§ **DESCRIPTION OF THE TASK**:
Say nothing but the number of lines below in which the string "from" appears.

(PROVIDED MATERIAL begins)

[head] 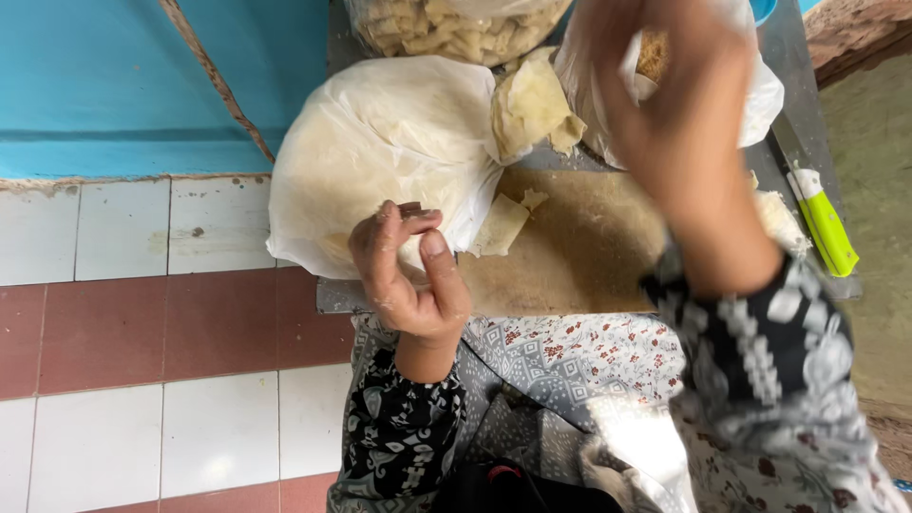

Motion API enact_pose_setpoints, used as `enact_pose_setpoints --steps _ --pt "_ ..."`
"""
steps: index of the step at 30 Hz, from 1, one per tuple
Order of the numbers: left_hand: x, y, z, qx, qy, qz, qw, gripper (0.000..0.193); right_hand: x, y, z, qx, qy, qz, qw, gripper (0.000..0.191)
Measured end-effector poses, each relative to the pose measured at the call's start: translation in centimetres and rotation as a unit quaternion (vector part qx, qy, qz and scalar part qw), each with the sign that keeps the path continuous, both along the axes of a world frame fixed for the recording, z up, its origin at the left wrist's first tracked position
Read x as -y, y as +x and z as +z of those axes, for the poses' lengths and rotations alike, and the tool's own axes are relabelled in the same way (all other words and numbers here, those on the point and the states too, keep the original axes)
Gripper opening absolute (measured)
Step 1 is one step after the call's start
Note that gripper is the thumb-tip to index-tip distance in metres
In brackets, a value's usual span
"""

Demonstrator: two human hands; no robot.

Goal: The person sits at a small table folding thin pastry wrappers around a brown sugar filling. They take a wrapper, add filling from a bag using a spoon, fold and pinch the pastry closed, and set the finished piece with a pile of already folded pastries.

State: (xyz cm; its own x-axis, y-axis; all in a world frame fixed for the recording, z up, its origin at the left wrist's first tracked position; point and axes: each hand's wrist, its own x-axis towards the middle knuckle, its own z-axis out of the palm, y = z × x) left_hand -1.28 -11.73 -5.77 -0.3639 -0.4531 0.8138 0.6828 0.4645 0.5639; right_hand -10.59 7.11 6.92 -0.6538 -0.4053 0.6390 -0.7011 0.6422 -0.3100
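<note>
My left hand [408,280] is curled in front of the wooden board [570,256], thumb against the fingertips, pinching what looks like a small pale piece of dough. It is right in front of a large white plastic bag [380,142] lying on the board's left end. My right hand [665,104] is raised close to the camera and blurred, with its fingers bent. It covers part of a clear bag of brown crumbs [765,95], and whether it holds anything is unclear. Thin pale dough sheets [527,100] lie at the big bag's mouth, and a smaller piece [499,223] is on the board.
A green-handled knife [825,223] lies at the board's right edge. A clear bag of pale sticks [456,28] sits at the top. Red and white floor tiles [142,323] and a blue wall [104,76] are on the left. My patterned clothing [570,380] fills the lower frame.
</note>
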Motion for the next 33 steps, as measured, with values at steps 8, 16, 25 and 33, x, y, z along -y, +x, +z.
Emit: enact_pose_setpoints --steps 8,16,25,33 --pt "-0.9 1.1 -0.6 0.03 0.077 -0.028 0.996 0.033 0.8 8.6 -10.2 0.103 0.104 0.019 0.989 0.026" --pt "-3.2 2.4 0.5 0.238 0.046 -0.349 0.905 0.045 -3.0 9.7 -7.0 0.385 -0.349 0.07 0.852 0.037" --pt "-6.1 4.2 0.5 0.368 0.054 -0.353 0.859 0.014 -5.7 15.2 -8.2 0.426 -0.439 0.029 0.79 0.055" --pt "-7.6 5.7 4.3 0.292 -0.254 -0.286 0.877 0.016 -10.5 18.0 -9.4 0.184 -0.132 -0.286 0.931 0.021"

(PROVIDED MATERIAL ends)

§ **RESULT OF THE EXERCISE**:
2